The documentary series, which is narrated by the veteran broadcaster, has attracted up to 10.6 million viewers on BBC1, rivalling the numbers tuning in to watch blockbuster hits Strictly Come Dancing and I’m a Celebrity … Get Me Out of Here.

In a piece for this week’s Radio Times, Attenborough writes that the programme’s viewers “are reconnecting with a planet whose beauty is blemished, whose health is failing, because they understand that our own wellbeing is inextricably linked to that of the planet’s”. The relationship, he says, is a form of “two-way therapy”.

The presenter compares the enormous audience figures to those of the previous BBC nature series Blue Planet, which premiered on 12 September 2001, the day after the September 11 terrorist attacks. Its audiences far exceeded expectations, Attenborough writes, because “as a nation we craved refuge from the horror and uncertainty”.

Sir David Attenborough,.
Sir David Attenborough said audiences were ‘reconnecting with a planet whose beauty is unblemished’. Photograph: David Parry/PA

He believes Planet Earth II is “tapping into a similar sentiment”. “Of course, there is no single appalling catalyst as there was in 2001, but our concerns for the world, the confusion we have about its direction of travel, are every bit as great.”

He notes that the original Planet Earth series, broadcast in 2006, is estimated to have been watched by half a billion people worldwide. “We are hopeful that this series will be seen by as many, if not more.”

Attenborough acknowledges that other factors have contributed to the series’ popularity, including advances in filming technology that have allowed unprecedented access to wildlife.

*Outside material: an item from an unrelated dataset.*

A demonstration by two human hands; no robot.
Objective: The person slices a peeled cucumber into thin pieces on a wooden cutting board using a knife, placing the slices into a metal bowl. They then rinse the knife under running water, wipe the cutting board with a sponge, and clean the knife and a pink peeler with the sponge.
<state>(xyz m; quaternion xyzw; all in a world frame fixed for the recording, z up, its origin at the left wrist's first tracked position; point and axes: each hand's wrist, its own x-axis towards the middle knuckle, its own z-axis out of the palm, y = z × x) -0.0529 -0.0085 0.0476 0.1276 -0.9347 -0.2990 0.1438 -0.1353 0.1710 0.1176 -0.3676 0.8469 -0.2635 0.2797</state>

The broadcaster, 90, also credits the series score, written by the Oscar-winning movie composer Hans Zimmer, for attracting more viewers aged between 16 and 35 than The X Factor. “That pleases me enormously,” writes Attenborough.

Zimmer, who composed the soundtracks for Gladiator, The Lion King, the Dark Knight trilogy and many other films, has said of Planet Earth II: “What the series does so extraordinarily and importantly is to draw us humans into this world which we … must comprehend. What [Attenborough] has been doing has now more relevance than ever before. The truly remarkable thing is that all fiction pales in comparison to the reality [he has] shown us.”